You could lose Medicaid
Trump said his changes would give governors the resources and flexibility they need with Medicaid “to make sure no one is left out.”
Under the Trump administration’s revisions, Medicaid would be phased out within the next few years. Instead, states would receive a specific dollar amount per citizen covered by the program. States would also receive the ability to choose whether or not to cover mental health and substance abuse treatment.
“Medicaid is the nation's largest health insurer, providing coverage to nearly 73 million Americans,” tweeted the Commonwealth Fund after Trump’s speech. In a follow-up tweet, it said capping spending for Medicaid will reduce coverage rates and increase consumer costs and the federal deficit.
However, the Center for Health and Economy, a nonpartisan research organization, reported in 2016 that block-granting Medicaid in the states will lead to additional savings. H&E projects that the decrease in the use of Medicaid funds, by block-granting Medicaid in the states and the repeal of the Medicaid expansion, would be an estimated $488 billion from 2017 to 2026.
Rylands points out that this will not be a popular provision in Congress.
“What I heard here — although [Trump] didn’t say so in so many words — is that they want to try to turn Medicaid into a block grant program, similar to what was done with welfare reform in the 90s,” Rylands says. “However, I suspect many governors from both parties will not like this because it could mean states will pick up more of the tab for Medicaid.”
You could pay less for drugs
Trump proposes legal reforms to protect patients and doctors from unnecessary costs that make insurance more expensive and bring down the “artificially high price of drugs.”
Alongside medical device manufacturers and insurers, the pharmaceutical manufacturing industry is obligated by the Affordable Care Act to pay a yearly fee. It was determined the industry would pay $4 billion in 2017, $4.1 billion in 2018, and $2.8 billion each year after. However, proposed revisions to the Affordable Care Act include repealing the tax.
Some consumer advocacy groups are hopeful that repealing the taxes will reduce drug prices.

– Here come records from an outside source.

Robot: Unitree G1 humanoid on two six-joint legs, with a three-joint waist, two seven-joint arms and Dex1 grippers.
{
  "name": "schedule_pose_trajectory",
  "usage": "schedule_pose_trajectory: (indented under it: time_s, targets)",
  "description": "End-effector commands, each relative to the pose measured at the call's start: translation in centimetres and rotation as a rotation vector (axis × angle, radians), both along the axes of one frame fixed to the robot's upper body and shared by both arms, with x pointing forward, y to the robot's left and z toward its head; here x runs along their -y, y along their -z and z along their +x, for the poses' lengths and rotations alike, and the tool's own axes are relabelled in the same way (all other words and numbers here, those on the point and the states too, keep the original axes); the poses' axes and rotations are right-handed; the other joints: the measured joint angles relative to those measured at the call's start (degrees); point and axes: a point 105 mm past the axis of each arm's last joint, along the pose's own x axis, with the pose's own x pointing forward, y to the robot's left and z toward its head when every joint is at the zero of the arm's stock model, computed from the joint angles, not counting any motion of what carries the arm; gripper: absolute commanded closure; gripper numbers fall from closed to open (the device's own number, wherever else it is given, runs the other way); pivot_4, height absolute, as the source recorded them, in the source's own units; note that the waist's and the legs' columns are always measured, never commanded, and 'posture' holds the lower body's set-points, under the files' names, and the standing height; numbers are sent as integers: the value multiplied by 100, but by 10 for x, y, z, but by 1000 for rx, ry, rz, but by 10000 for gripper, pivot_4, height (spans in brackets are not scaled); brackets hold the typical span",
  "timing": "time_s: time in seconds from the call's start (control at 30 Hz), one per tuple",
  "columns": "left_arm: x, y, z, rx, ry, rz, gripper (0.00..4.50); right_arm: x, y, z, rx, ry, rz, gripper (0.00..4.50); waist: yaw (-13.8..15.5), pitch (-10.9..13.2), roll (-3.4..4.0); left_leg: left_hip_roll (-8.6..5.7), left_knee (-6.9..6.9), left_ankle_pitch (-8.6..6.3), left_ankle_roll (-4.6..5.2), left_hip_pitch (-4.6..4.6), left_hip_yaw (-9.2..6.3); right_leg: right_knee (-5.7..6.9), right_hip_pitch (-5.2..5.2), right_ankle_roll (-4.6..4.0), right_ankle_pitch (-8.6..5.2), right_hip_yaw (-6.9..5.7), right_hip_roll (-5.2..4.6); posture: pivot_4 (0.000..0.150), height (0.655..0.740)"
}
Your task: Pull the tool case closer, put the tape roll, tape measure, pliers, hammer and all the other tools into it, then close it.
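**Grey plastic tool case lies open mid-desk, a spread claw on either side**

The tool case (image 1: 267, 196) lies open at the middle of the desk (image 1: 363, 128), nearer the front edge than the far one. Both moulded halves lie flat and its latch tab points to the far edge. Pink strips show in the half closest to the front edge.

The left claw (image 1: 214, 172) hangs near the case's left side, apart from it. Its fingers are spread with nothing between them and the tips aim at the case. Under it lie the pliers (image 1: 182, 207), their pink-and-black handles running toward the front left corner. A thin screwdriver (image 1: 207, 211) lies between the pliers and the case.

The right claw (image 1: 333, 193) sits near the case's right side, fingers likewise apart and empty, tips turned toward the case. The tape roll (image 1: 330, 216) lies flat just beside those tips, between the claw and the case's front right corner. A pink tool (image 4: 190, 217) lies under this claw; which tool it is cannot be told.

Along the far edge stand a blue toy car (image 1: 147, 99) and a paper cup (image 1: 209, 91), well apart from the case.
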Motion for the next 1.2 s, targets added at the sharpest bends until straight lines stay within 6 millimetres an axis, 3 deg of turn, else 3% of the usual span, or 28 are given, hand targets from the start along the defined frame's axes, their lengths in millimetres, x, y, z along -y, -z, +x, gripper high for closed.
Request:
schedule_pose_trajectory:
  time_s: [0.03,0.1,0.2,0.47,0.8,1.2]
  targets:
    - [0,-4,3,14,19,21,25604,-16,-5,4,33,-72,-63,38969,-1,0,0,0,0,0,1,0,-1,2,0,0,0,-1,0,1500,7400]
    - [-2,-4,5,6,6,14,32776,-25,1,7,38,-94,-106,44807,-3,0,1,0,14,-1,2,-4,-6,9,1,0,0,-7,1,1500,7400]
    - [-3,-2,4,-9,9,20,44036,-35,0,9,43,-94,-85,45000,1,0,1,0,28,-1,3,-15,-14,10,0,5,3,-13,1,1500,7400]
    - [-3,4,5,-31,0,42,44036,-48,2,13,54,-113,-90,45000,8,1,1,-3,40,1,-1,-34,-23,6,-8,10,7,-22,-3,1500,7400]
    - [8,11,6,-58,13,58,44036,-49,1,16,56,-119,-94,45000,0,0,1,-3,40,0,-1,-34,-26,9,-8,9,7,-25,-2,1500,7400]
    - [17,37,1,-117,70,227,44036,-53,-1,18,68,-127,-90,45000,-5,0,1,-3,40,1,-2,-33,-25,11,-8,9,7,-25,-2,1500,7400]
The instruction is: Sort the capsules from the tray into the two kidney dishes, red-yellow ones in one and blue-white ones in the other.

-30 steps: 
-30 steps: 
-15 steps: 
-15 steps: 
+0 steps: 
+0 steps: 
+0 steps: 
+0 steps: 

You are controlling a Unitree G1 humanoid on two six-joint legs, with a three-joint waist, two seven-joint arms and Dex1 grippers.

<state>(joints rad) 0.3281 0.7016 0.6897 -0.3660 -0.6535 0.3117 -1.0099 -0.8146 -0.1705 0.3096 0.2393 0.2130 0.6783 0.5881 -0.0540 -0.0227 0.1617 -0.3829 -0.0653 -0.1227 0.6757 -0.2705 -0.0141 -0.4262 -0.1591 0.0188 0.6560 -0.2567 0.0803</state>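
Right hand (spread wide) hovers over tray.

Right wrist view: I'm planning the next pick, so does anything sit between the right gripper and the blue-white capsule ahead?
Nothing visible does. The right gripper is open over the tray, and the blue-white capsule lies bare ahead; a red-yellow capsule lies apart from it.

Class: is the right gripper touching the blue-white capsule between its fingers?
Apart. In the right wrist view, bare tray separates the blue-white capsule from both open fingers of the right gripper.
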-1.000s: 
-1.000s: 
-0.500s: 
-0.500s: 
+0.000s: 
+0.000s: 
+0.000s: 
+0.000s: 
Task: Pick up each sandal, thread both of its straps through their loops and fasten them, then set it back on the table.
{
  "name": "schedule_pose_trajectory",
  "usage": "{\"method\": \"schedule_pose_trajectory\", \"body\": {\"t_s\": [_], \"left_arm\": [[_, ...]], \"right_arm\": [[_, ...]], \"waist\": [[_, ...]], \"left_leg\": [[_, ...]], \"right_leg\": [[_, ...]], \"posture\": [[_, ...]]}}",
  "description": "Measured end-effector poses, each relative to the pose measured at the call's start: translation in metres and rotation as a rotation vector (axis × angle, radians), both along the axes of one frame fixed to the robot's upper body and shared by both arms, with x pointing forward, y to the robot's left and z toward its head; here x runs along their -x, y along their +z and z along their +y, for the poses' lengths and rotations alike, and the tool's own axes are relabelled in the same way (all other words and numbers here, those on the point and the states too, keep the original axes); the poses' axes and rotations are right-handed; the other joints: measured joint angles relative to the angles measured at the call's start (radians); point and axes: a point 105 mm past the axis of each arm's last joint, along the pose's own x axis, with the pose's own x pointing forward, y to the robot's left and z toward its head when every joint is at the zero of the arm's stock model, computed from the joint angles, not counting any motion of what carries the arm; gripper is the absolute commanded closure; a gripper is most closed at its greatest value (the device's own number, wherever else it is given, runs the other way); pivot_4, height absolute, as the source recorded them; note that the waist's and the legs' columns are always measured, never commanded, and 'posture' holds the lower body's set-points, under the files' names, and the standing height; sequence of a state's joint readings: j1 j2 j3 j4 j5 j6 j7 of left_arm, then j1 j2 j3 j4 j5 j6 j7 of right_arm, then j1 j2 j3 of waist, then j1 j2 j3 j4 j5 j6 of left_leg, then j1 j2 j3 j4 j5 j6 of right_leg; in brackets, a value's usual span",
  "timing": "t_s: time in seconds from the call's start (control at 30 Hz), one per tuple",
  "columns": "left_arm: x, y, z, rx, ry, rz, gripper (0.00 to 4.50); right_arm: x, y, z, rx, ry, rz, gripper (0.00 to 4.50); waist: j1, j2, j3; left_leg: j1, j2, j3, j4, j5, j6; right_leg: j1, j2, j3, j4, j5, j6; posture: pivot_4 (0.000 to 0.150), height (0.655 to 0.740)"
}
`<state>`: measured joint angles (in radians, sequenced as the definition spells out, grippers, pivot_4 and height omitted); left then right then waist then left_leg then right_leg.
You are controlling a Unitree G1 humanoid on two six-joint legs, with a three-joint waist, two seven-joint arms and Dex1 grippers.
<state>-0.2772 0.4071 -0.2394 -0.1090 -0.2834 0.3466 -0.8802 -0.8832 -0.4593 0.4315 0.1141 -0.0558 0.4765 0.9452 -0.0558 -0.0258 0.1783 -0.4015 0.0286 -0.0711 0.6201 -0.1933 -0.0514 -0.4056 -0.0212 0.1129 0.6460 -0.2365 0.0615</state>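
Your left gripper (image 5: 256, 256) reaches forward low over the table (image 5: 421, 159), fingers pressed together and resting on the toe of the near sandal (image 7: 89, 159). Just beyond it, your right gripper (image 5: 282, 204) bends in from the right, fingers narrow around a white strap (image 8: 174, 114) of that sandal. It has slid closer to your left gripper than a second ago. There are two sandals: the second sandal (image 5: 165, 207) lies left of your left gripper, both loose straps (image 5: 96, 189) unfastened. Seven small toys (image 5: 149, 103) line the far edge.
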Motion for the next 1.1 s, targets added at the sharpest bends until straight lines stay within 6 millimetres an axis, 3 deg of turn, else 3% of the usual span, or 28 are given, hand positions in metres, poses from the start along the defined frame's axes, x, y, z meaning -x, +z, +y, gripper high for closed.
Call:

You could purchase cheaper health insurance across state lines
“Finally, the time has come to give Americans the freedom to purchase health insurance across state lines — creating a truly competitive national marketplace that will bring costs way down and provide far better care,” Trump told Congress.
Under the current law, many states have the choice whether or not to allow insurers to sells plans between states. However, even when allowed, there isn’t much incentive for health care providers to do so.
Difficulty building a network and attracting enough customers to create a large enough risk pool makes this option unappealing to insurers, the Center for Health and Economy reported.
Whether this proposed change will result in a healthy competition in the industry or in a race to the cheapest offer remains to be seen, says Rylands.
“This has the potential to undermine traditional state regulation of insurance ... since it would allow insurance companies to sell into a state without having to comply with that state’s particular insurance laws,” Rylands says.